In mathematical logic and computer science this may be unacceptable. To overcome this problem, the alternative interpretation is used. Let us interpret characters as digits, but in a slightly different way: C1 = 1, C2 = 2, . . . , C_B = B . Note that now we do not have 0 digit, but rather we have a rudiment B digit.
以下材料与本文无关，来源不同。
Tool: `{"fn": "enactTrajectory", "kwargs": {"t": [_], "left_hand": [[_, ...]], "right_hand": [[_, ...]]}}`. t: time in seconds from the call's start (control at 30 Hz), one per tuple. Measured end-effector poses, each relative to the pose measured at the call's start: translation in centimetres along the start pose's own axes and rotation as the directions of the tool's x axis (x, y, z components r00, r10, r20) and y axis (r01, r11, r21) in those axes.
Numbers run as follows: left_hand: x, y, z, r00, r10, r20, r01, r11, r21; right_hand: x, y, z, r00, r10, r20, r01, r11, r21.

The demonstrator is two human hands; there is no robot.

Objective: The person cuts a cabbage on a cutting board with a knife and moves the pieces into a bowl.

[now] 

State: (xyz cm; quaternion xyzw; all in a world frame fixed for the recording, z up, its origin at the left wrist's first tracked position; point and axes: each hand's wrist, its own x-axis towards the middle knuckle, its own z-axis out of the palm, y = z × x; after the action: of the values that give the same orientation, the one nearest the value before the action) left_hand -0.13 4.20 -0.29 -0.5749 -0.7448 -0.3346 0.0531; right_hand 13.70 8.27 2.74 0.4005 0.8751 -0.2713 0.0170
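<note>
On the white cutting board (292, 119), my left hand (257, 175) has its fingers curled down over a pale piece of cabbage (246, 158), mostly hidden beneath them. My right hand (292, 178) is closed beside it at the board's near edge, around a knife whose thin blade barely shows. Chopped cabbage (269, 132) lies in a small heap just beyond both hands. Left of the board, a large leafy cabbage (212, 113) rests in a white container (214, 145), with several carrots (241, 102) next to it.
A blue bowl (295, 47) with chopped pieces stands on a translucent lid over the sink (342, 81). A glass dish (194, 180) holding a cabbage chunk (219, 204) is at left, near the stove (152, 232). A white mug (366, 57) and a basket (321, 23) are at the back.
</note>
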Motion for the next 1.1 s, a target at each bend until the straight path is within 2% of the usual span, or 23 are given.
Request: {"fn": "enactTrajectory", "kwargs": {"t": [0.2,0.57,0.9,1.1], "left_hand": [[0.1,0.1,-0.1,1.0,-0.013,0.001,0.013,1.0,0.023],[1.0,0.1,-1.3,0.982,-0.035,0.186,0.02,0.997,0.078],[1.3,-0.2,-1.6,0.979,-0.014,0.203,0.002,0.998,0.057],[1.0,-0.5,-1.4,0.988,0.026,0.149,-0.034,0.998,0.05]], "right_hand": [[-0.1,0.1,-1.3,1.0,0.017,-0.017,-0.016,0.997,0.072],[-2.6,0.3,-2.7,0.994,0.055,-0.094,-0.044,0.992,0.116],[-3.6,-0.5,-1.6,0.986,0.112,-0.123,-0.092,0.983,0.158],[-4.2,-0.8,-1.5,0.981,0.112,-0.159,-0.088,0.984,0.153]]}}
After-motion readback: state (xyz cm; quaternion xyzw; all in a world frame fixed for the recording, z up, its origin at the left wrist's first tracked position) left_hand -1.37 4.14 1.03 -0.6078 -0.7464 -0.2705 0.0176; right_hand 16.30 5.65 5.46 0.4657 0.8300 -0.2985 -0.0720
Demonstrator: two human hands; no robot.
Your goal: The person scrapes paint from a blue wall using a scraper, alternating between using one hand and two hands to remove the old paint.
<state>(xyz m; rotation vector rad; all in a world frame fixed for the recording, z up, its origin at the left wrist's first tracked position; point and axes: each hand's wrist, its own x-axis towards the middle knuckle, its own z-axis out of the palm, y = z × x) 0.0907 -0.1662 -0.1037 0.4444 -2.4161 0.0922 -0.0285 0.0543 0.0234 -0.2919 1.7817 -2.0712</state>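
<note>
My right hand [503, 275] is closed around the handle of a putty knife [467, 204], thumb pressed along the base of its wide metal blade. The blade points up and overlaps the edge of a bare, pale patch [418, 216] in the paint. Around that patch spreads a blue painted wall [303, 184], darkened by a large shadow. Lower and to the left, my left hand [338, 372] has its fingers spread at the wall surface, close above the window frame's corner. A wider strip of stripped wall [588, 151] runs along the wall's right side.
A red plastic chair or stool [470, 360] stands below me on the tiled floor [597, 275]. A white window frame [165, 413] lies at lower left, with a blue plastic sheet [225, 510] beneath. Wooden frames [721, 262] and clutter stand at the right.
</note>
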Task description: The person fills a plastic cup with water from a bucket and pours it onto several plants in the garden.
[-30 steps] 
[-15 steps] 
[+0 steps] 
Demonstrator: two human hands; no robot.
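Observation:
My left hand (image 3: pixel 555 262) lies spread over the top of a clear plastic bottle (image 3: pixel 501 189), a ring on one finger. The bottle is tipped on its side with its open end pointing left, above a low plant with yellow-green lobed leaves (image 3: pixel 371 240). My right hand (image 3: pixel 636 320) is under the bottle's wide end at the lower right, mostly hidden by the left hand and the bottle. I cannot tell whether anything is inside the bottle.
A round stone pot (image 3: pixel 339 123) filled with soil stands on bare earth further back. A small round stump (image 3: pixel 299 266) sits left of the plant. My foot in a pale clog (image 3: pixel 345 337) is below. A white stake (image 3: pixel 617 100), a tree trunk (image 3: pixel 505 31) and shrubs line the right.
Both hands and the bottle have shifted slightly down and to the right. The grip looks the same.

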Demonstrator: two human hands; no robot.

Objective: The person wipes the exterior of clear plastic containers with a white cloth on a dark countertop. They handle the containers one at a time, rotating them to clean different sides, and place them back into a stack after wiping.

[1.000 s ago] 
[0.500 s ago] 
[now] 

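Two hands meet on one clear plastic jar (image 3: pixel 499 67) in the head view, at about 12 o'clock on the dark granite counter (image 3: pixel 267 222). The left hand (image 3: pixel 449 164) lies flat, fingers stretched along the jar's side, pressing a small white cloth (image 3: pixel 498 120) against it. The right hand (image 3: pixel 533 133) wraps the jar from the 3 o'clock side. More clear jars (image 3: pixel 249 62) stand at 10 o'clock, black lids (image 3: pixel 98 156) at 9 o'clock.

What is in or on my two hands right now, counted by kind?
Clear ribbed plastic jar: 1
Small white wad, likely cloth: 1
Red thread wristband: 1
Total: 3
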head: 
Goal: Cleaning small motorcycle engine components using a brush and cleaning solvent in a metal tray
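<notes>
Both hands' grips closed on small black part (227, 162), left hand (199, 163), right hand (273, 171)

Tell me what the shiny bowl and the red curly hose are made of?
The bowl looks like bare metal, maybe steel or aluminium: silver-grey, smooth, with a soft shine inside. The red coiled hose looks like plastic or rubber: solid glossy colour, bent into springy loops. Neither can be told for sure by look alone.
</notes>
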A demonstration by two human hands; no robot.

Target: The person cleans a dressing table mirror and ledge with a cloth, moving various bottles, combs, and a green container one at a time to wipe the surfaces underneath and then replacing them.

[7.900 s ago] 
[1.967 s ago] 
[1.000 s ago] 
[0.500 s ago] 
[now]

Now we define the map V_B in a similar way, for each string α[ 1...n ] of length n we put 
V_B(α)=Σ_0<=i<=n-1α[n-i]*Bⁱ
For an empty string ε we put V_B(ε) = 0. 

This map looks very much like U_B , however, the set of digits is now different. So, for example, we have V3(1313) = 1*27 + 3*9 + 1*3 + 3*1 = 60. 

It can be easily proved that the correspondence defined by this map is one-to-one and onto. Such a map is called bijective, and it is well known that every bijective map has an inverse. Your task in this problem is to compute the inverse for the map V_B . That is, for a given integer number x you have to find the string α, such that V_B(α) = x. 

Input

The first line contains B (2 <= B <= 9) and the second line contains an integer number x given in a usual decimal scale of notation, 0 <= x <= 10¹⁰⁰.

Output

Output in one line such string α, consisting only of digits from the set { 1, 2, . . . , B }, that V_B(α) = x . 

Sample Input

360

Sample Output

1313

Source

Northeastern Europe 2003

以下思路转自：http://blog.csdn.net/bobten2008/article/details/4849635

其实思路很简单：

对于U串[Un, Un-1, Un-2, ..., U1]其对应的V串是[Un + 1, Un-1 + 1, Un-2 + 1,..., U1 + 1]即在每一个U串元素的基础上+1

那么U串的X值和V串的X值是什么关系呢？ xV = Bn * (Un + 1) + Bn-1 * (Un-1 + 1) + Bn-2 * (Un-2 + 1) +... + B1 * (U1 + 1)

其中Bn = base ^ (n - 1). 则xV = xU + Bn + Bn-1 + Bn-2 +  ... + B1,所以可以基于以下步骤通过间接求U串来求解V串：

1）将输入x迭代减去bi,当bi > x时退出，此时剩下的x为U的x值，并记录下迭代的步骤len，len即为V串的长度

2）利用10进制转base进制的方法在1）中x的基础上求U串

3）2)中出的U串的长度l很可能小于Len，则在U串前面补齐Len - l个0

4）一次输出U串元素+1即为V串

java1：

import java.util.*;

import java.io.*;
import java.math.*;
import java.text.*;


public class not {
public static void main(String args[])
{
BigInteger b,x,t,tt;
int len,i,k;
Scanner cin=new Scanner(System.in);
while(cin.hasNext())
{
b=cin.nextBigInteger();
x=cin.nextBigInteger();
t=BigInteger.valueOf(1);
len=0;
while(x.compareTo(t)>=0)
{
len++;
x=x.subtract(t);
t=t.multiply(b);
}
String s="";
while(x.compareTo(BigInteger.valueOf(0))!=0)
{
tt=x.mod(b);
x=x.divide(b);
s=tt.toString()+s;
}
k=s.length();
while(k<len)
{
s="0"+s;
k++;
}
for(i=0;i<len;i++)
{
System.out.print((char)(s.charAt(i)+1));
}
System.out.println();
}
}

}

java2：

import java.util.*;
import java.io.*;
import java.math.*;
import java.text.*;


public class Main{
public static void main(String args[])
{
BigInteger b,x,t,tt;
int len,i,k;
Scanner cin=new Scanner(System.in);
while(cin.hasNext())
{
b=cin.nextBigInteger();
x=cin.nextBigInteger();
t=BigInteger.valueOf(1);
len=0;
while(x.compareTo(t)>=0)
{
len++;
x=x.subtract(t);
t=t.multiply(b);
}
String s;
s=x.toString(b.intValue());
k=s.length();
while(k<len)
{
s="0"+s;
k++;
}
for(i=0;i<len;i++)
{
System.out.print((char)(s.charAt(i)+1));
}
System.out.println();
}
}


}

总结：s="0"+s;与s=s+“0”效果不一样！！！s=tt.toString()+s;与s=s+tt.toString()效果不一样！！！